TASK REQUIREMENTS →
Every line of the listing below needs to be reproduced exactly.

RECORDED DATA →
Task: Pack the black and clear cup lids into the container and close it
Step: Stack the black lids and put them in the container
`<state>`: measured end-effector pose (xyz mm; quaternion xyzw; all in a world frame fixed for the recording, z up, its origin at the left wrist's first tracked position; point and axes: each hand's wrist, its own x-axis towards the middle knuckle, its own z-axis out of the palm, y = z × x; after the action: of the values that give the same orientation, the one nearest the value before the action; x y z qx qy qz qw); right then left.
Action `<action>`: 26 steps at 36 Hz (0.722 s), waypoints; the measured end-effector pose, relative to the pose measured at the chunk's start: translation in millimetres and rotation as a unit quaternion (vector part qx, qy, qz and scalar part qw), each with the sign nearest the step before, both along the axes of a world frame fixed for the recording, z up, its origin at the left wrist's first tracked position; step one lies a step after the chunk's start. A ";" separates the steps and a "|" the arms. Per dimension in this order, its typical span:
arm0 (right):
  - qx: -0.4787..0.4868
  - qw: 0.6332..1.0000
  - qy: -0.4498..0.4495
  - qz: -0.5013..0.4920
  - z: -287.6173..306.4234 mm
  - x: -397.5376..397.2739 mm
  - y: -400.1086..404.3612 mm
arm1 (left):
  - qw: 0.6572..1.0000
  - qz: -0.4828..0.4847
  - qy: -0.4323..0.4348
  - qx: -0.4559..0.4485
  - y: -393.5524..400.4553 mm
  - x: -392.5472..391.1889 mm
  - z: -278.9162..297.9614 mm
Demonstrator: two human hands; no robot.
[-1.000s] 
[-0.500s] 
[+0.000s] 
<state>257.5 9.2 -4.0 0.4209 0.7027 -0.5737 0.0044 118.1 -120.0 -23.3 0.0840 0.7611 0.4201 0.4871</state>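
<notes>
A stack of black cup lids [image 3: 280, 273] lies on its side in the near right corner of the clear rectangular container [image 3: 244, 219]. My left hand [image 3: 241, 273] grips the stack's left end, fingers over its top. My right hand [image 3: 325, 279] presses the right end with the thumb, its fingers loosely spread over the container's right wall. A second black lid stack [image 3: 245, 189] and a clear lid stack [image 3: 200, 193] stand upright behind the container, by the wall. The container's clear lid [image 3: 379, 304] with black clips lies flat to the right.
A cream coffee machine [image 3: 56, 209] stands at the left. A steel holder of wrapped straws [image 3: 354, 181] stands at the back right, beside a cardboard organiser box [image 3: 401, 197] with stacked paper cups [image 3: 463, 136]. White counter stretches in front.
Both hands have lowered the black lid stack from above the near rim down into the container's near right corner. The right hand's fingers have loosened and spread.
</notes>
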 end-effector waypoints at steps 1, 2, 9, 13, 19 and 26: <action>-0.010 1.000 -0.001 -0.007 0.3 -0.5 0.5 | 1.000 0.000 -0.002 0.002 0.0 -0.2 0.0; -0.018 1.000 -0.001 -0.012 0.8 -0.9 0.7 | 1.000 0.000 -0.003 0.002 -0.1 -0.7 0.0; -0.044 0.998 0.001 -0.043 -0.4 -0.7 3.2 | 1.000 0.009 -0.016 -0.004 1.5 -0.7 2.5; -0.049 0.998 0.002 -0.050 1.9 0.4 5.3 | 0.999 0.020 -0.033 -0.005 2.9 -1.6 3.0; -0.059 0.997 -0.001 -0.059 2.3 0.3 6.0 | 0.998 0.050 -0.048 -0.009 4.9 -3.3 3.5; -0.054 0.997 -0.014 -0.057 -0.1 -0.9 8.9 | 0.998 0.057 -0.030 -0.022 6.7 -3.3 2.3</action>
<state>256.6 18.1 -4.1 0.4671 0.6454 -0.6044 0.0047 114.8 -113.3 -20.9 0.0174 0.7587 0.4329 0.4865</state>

ANSWER SECTION →
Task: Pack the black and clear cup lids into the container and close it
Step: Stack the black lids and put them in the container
`<state>`: measured end-effector pose (xyz mm; quaternion xyzw; all in a world frame fixed for the recording, z up, its origin at the left wrist's first tracked position; point and axes: each hand's wrist, its own x-axis towards the middle knuckle, its own z-axis out of the palm, y = z × x; after the action: of the values that give the same orientation, the one nearest the value before the action; x y z qx qy qz qw); right then left.
Action `<action>`: 26 steps at 36 Hz (0.722 s), waypoints; the measured end-effector pose, relative to the pose measured at the chunk's start: translation in millimetres and rotation as a unit quaternion (vector part qx, qy, qz and scalar part qw), each with the sign nearest the step before, both along the axes of a world frame fixed for the recording, z up, its origin at the left wrist's first tracked position; step one lies a step after the chunk's start. A ";" separates the steps and a "|" the arms. Per dimension in this order, its typical span:
arm0 (right):
  - qx: -0.4787..0.4868
  - qw: 0.6332..1.0000
  - qy: -0.4498..0.4495
  - qz: -0.5013..0.4920
  - z: -287.6173..306.4234 mm
  - x: -397.5376..397.2739 mm
  - y: -400.1086..404.3612 mm
arm1 (left):
  - qw: 0.6572..1.0000
  - qz: -0.4828..0.4847
  - qy: -0.4323..0.4348
  - qx: -0.4559..0.4485
  - y: -393.5524..400.4553 mm
  - x: -392.5472..391.1889 mm
  - z: -278.9162..297.9614 mm
Demonstrator: two human hands; no robot.
[-1.000s] 
[-0.500s] 
[+0.000s] 
<state>257.5 9.2 -4.0 0.4209 0.7027 -0.5737 0.0044 118.1 -120.0 -23.3 0.0840 0.7611 0.4201 0.4871</state>
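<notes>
A stack of black cup lids [image 3: 280, 273] lies on its side in the near right corner of the clear rectangular container [image 3: 244, 219]. My left hand [image 3: 241, 273] grips the stack's left end, fingers over its top. My right hand [image 3: 325, 279] presses the right end with the thumb, its fingers loosely spread over the container's right wall. A second black lid stack [image 3: 245, 189] and a clear lid stack [image 3: 200, 193] stand upright behind the container, by the wall. The container's clear lid [image 3: 379, 304] with black clips lies flat to the right.
A cream coffee machine [image 3: 56, 209] stands at the left. A steel holder of wrapped straws [image 3: 354, 181] stands at the back right, beside a cardboard organiser box [image 3: 401, 197] with stacked paper cups [image 3: 463, 136]. White counter stretches in front.
Both hands have lowered the black lid stack from above the near rim down into the container's near right corner. The right hand's fingers have loosened and spread.
</notes>
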 end-effector waypoints at steps 1, 2, 9, 13, 19 and 26: <action>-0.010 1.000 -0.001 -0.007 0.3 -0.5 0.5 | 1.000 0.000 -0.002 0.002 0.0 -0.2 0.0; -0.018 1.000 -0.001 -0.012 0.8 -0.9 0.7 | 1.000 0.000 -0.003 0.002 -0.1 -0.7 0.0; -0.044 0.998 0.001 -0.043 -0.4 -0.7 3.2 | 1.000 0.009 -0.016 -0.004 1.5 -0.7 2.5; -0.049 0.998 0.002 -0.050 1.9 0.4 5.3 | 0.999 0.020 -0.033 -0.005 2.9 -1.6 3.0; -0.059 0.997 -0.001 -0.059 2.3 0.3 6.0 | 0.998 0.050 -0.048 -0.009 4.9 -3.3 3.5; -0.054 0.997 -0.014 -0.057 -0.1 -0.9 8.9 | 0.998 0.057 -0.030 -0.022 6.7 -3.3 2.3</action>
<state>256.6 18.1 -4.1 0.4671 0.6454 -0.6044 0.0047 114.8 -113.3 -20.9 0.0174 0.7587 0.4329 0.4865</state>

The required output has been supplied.